Reproduce all of the data exactly, with no line skipped.

# GIVEN DATA:
__________________________________________________
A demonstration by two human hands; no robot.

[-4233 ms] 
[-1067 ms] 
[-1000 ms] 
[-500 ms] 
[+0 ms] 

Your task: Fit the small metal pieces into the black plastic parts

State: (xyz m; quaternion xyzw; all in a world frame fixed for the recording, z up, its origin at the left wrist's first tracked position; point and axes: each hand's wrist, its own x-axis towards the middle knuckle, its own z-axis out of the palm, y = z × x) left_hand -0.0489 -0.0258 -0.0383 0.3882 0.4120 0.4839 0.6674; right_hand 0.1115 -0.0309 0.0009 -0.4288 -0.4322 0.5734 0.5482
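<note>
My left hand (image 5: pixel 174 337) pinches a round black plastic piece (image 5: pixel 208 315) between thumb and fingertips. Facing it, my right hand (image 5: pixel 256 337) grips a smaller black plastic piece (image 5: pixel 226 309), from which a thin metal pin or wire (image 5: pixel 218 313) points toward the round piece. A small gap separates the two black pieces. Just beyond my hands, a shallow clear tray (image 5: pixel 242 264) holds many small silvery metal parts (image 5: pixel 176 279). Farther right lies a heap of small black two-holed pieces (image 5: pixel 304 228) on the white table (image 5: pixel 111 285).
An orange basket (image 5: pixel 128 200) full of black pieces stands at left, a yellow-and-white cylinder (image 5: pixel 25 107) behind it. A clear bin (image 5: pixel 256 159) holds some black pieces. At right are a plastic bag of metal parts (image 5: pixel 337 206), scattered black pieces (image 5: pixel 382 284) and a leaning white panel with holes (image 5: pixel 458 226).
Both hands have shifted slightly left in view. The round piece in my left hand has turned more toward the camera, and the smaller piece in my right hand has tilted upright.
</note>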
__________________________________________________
# TASK OUTPUT:
A demonstration by two human hands; no robot.

[-4233 ms] 
[-1067 ms] 
[-1000 ms] 
[-500 ms] 
[+0 ms] 

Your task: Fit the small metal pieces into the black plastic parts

State: (xyz m; quaternion xyzw; all in a world frame fixed for the recording, z up, its origin at the left wrist's first tracked position; point and axes: each hand's wrist, its own x-axis towards the middle knuckle, its own z-axis out of the palm, y = z × x) left_hand -0.0489 -0.0258 -0.0383 0.3882 0.4120 0.4839 0.6674; right_hand 0.1115 -0.0309 0.0009 -0.4288 -0.4322 0.5734 0.5482
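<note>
My left hand (image 5: pixel 174 337) pinches a round black plastic piece (image 5: pixel 208 315) between thumb and fingertips. Facing it, my right hand (image 5: pixel 256 337) grips a smaller black plastic piece (image 5: pixel 226 309), from which a thin metal pin or wire (image 5: pixel 218 313) points toward the round piece. A small gap separates the two black pieces. Just beyond my hands, a shallow clear tray (image 5: pixel 242 264) holds many small silvery metal parts (image 5: pixel 176 279). Farther right lies a heap of small black two-holed pieces (image 5: pixel 304 228) on the white table (image 5: pixel 111 285).
An orange basket (image 5: pixel 128 200) full of black pieces stands at left, a yellow-and-white cylinder (image 5: pixel 25 107) behind it. A clear bin (image 5: pixel 256 159) holds some black pieces. At right are a plastic bag of metal parts (image 5: pixel 337 206), scattered black pieces (image 5: pixel 382 284) and a leaning white panel with holes (image 5: pixel 458 226).
Both hands have shifted slightly left in view. The round piece in my left hand has turned more toward the camera, and the smaller piece in my right hand has tilted upright.
</note>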

This exercise has now been finished.